#### Exercise requirements
Copy out once more, exactly, the line with "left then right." and all the lines after it, up to the last line of the data.

:::::

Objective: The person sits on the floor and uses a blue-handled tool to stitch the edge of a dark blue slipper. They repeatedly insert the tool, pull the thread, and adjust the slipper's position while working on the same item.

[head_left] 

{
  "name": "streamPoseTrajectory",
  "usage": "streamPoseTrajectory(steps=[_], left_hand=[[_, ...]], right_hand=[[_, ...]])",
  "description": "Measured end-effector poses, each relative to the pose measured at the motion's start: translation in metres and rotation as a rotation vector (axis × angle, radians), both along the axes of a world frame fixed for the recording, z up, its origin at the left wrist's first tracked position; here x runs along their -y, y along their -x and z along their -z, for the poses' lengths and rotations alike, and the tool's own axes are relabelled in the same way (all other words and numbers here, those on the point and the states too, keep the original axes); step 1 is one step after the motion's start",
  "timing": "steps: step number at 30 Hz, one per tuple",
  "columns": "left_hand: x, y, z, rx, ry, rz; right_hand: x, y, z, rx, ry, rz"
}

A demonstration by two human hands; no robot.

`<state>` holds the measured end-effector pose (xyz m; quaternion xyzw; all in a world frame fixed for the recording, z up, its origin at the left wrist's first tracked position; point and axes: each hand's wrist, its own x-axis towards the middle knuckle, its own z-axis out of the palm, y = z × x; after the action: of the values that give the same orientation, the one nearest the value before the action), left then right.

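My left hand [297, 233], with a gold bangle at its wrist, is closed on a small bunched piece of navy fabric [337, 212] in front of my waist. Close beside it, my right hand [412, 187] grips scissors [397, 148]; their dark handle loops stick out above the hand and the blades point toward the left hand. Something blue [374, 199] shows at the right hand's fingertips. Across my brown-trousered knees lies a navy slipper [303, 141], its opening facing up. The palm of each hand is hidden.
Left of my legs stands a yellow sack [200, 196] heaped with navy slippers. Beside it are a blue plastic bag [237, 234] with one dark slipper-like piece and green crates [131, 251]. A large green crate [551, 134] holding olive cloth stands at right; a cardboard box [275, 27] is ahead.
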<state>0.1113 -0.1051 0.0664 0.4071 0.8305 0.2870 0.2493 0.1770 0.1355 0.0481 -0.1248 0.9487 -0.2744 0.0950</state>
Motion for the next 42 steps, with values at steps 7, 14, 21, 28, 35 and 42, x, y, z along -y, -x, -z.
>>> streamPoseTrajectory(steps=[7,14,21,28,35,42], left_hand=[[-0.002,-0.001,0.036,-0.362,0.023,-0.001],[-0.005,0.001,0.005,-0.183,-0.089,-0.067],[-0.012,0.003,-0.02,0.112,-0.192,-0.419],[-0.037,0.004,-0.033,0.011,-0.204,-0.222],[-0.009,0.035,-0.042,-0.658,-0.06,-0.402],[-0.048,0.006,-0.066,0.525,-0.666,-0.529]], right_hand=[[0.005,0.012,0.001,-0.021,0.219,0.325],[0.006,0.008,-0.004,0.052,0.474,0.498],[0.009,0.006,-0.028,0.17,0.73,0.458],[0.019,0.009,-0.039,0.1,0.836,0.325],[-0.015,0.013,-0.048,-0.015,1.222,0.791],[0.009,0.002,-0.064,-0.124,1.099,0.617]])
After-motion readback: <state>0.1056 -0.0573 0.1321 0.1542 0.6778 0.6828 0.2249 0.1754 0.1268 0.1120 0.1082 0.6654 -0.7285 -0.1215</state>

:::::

#### Solution
`<state>` holds the measured end-effector pose (xyz m; quaternion xyzw; all in a world frame fixed for the recording, z up, its origin at the left wrist's first tracked position; point and axes: each hand's wrist, its own x-axis towards the middle knuckle, its own z-axis out of the palm, y = z × x; after the action: of the values that give the same orientation, the one nearest the value before the action), left then right.

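My left hand [297, 233], with a gold bangle at its wrist, is closed on a small bunched piece of navy fabric [337, 212] in front of my waist. Close beside it, my right hand [412, 187] grips scissors [397, 148]; their dark handle loops stick out above the hand and the blades point toward the left hand. Something blue [374, 199] shows at the right hand's fingertips. Across my brown-trousered knees lies a navy slipper [303, 141], its opening facing up. The palm of each hand is hidden.
Left of my legs stands a yellow sack [200, 196] heaped with navy slippers. Beside it are a blue plastic bag [237, 234] with one dark slipper-like piece and green crates [131, 251]. A large green crate [551, 134] holding olive cloth stands at right; a cardboard box [275, 27] is ahead.
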<state>0.1113 -0.1051 0.0664 0.4071 0.8305 0.2870 0.2493 0.1770 0.1355 0.0481 -0.1248 0.9487 -0.2744 0.0950</state>
Motion for the next 42 steps, with values at steps 7, 14, 21, 28, 35 and 42, x, y, z along -y, -x, -z.
>>> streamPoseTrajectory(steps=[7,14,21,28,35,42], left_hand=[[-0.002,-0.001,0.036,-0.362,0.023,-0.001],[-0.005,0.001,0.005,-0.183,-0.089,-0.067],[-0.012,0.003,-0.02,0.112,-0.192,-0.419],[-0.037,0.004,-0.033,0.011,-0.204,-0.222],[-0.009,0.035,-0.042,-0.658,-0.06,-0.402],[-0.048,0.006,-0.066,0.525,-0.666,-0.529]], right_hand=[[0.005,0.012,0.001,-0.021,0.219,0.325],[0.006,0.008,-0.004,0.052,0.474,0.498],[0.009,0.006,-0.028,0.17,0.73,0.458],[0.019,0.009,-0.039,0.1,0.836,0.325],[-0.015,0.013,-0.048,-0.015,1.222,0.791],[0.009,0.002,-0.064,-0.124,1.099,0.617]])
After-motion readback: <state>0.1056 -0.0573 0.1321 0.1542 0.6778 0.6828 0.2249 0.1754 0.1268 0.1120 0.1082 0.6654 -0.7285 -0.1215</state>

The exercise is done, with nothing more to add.